The only inventory left that includes the source that caused the strange odor is with PelletSales. Our biggest distributor, BT, sold out of those bricks in March.
With regard to packaging, we started with a polyolefin film that was recommended by our shrink wrap machine supplier. It is a very strong film and very clear so it is used for packaging all sorts of consumer products, including food. It is also very expensive. When oil prices spiked just as we were getting started, the packaging film alone cost over $10/pallet. We discovered that with chips and splinters in the bricks, just a little puncture would cause the wrap to tear. We switched to polyethylene film at the beginning of the year and solved the tearing problem completely, because polyethylene does not tear, it stretches. It is a little less strong though, so we more than doubled the thickness to 2.25 mils (thousandths of an inch). Fortunately it is so much cheaper per pound that we saved a little bit on a per package basis.

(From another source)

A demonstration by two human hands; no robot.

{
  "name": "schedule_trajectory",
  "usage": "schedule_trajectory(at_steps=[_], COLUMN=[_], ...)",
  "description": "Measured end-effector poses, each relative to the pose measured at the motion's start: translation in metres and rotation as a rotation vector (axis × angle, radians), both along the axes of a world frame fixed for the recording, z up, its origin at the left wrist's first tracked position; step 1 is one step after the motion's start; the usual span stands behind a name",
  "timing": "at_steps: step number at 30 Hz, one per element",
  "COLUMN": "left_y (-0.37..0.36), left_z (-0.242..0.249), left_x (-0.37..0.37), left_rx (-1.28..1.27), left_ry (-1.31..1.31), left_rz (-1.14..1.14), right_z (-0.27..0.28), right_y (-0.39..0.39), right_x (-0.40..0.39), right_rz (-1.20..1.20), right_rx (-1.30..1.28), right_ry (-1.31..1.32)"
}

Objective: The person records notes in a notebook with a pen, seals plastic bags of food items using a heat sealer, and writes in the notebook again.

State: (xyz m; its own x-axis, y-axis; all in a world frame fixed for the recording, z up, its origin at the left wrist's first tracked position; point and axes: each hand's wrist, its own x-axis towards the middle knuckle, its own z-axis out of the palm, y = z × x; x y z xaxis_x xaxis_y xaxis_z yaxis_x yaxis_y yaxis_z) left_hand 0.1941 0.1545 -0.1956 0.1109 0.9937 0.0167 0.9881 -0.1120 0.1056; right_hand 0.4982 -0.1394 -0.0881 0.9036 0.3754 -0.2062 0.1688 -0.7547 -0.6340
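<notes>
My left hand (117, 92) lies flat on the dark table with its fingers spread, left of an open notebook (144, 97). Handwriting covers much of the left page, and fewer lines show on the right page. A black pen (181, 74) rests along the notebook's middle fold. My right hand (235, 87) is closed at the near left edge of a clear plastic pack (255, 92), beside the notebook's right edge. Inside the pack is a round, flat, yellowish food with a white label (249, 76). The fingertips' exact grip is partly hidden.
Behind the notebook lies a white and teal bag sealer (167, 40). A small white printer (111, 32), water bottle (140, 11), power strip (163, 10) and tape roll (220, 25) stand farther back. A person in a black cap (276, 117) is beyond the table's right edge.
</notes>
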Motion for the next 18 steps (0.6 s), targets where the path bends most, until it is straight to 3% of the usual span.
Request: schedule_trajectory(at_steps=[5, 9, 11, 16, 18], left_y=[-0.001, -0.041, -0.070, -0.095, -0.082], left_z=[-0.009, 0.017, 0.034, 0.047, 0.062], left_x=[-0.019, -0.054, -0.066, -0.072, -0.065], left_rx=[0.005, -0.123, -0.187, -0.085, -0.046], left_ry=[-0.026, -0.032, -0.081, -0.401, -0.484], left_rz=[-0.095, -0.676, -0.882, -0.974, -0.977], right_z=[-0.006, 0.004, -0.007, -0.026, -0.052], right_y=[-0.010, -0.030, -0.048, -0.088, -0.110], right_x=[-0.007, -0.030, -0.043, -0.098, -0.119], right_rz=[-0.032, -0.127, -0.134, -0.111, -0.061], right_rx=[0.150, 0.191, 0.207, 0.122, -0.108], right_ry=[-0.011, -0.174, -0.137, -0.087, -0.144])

Of course the heavier packaging results in more used packaging. We have been asked if the packaging is recyclable. It is very pure polyethylene, so it could be recycled, but very few people collect it. We have large volumes of trimmings and no one around here will take it, so it goes to landfill. If you just stuff it in a recycling box and your collector doesn’t use it, you will not be forcing them to recycle it, you will be forcing them to sort through it and it will still go to landfill or will contaminate some other recyclables.

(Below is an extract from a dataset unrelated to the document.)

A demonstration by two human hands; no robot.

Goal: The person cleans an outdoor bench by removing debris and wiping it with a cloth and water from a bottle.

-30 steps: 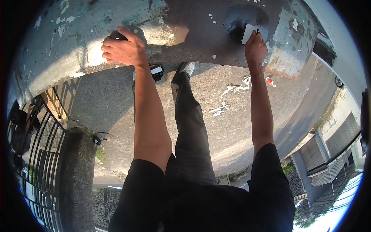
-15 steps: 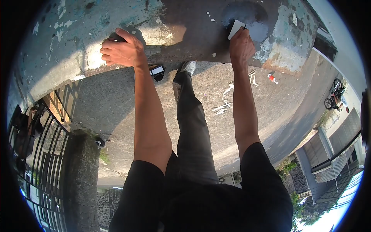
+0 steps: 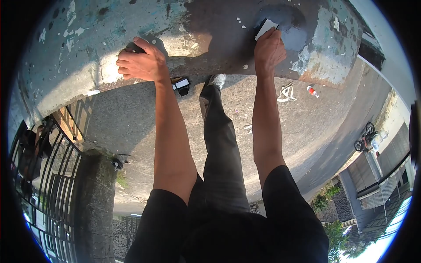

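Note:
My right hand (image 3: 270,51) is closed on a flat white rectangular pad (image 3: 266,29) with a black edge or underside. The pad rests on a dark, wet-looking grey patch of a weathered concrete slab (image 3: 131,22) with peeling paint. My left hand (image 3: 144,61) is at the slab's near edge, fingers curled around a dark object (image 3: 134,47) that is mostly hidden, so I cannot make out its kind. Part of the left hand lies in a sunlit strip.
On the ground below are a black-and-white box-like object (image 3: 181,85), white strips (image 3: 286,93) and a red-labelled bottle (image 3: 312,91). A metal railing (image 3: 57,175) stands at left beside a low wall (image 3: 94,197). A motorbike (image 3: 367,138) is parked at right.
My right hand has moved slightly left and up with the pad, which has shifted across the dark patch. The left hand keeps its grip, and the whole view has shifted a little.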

The same polyethylene film is actually used as bags to collect dust for incineration. It burns as cleanly as paraffin wax, which is what polyethylene is, a very high melting point synthetic wax. It has no ash forming additives and creates no smoke or chemical odor. If you notice any smell from the white smoke before it catches fire, the smoke smells like paraffin wax. Nonetheless, no stove manufacturer would ever recommend burning polyethylene in their stove and it is far too expensive to burn as a fuel anyway. However, if you start your stove with the waxy firestarter sticks, you are burning a small amount of refined petroleum that is chemically identical to polyethylene.

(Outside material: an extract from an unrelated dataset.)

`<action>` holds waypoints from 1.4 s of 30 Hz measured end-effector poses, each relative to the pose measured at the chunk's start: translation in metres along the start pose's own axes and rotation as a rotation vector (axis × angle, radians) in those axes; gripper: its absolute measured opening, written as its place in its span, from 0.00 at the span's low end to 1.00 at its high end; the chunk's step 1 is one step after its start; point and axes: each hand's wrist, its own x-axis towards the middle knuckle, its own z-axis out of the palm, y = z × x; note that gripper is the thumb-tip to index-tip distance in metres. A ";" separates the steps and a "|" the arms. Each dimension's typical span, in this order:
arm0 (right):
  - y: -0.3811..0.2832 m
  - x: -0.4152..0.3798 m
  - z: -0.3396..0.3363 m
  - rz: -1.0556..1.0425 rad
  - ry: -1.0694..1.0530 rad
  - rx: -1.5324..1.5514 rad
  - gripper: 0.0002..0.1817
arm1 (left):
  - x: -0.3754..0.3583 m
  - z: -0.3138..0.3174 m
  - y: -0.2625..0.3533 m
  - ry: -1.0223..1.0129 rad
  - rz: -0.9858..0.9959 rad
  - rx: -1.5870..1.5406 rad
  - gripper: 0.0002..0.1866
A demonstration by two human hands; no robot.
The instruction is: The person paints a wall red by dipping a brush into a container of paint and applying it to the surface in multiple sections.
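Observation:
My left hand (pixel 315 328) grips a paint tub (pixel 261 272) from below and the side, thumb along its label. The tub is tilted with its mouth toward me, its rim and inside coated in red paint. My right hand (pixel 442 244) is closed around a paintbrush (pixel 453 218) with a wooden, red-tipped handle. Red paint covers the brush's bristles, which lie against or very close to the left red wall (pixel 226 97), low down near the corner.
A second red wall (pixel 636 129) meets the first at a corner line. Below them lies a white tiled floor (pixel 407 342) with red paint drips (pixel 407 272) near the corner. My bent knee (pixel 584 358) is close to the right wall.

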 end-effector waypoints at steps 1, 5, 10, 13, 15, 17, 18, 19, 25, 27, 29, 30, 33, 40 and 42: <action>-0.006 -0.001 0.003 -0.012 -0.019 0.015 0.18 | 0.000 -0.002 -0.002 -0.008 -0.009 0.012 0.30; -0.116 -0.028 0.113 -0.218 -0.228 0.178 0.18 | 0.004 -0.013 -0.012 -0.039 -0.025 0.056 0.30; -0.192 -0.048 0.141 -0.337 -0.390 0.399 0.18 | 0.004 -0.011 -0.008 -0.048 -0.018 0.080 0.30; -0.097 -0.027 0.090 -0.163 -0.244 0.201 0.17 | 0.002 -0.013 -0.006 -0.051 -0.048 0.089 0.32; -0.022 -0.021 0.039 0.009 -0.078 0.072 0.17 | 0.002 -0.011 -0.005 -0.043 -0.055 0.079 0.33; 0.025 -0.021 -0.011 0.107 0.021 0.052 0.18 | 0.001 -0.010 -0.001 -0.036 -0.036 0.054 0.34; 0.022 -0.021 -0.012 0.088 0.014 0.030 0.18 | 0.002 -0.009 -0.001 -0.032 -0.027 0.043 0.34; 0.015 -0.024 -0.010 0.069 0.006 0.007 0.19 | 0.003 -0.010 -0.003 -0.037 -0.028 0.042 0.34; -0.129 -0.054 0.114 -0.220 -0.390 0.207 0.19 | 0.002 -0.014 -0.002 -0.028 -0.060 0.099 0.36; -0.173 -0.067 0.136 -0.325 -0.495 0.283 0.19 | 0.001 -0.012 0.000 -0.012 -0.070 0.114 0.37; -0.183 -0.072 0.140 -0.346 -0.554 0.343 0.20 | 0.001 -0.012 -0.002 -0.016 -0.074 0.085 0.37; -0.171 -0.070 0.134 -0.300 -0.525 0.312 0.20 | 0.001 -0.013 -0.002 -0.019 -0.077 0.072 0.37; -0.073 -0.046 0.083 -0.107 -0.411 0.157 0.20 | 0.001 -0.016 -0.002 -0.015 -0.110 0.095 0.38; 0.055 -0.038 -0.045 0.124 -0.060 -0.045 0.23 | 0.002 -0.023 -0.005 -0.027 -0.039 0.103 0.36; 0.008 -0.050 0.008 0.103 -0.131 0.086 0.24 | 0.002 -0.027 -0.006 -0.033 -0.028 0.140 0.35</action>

This leads to the issue of whether burning our bricks will void the stove warranty. Overfiring will ruin any stove and bricks are dry and can burn more quickly than cordwood. Once the fire is started, you must control the burn rate with air dampers just like you would if you were burning kiln-dried scrap wood. This is why some people avoid pine. You can easily overfire a stove if you stuff it with less dense wood that burns faster. Our bricks are dense and usually don’t need to be arranged any differently than dry seasoned cordwood. But because the bricks are smaller than most cordwood, you can overheat the stove if you overfill the stove and leave space for air to engulf a big pile of bricks. For the same reason, if you throw a whole bunch of wadded up polyethylene plastic into the stove all at once, you might damage the stove once the plastic melts and becomes a raging boiling liquid fire.
Some of our customers with large enough stoves feed an entire 10 brick bundle with the wrap still on. This keeps dust from shedding off the bricks and slows down the burn because there is no air between the bricks so it has to burn through 5 times the distance. The wrap just melts into the bricks and does not noticeably affect the burn because there is so little compared to the bricks. There is about 4 pounds of wrap on a 2000 pound pallet.
Please post back here with any further comments and concerns and I will respond as soon as possible.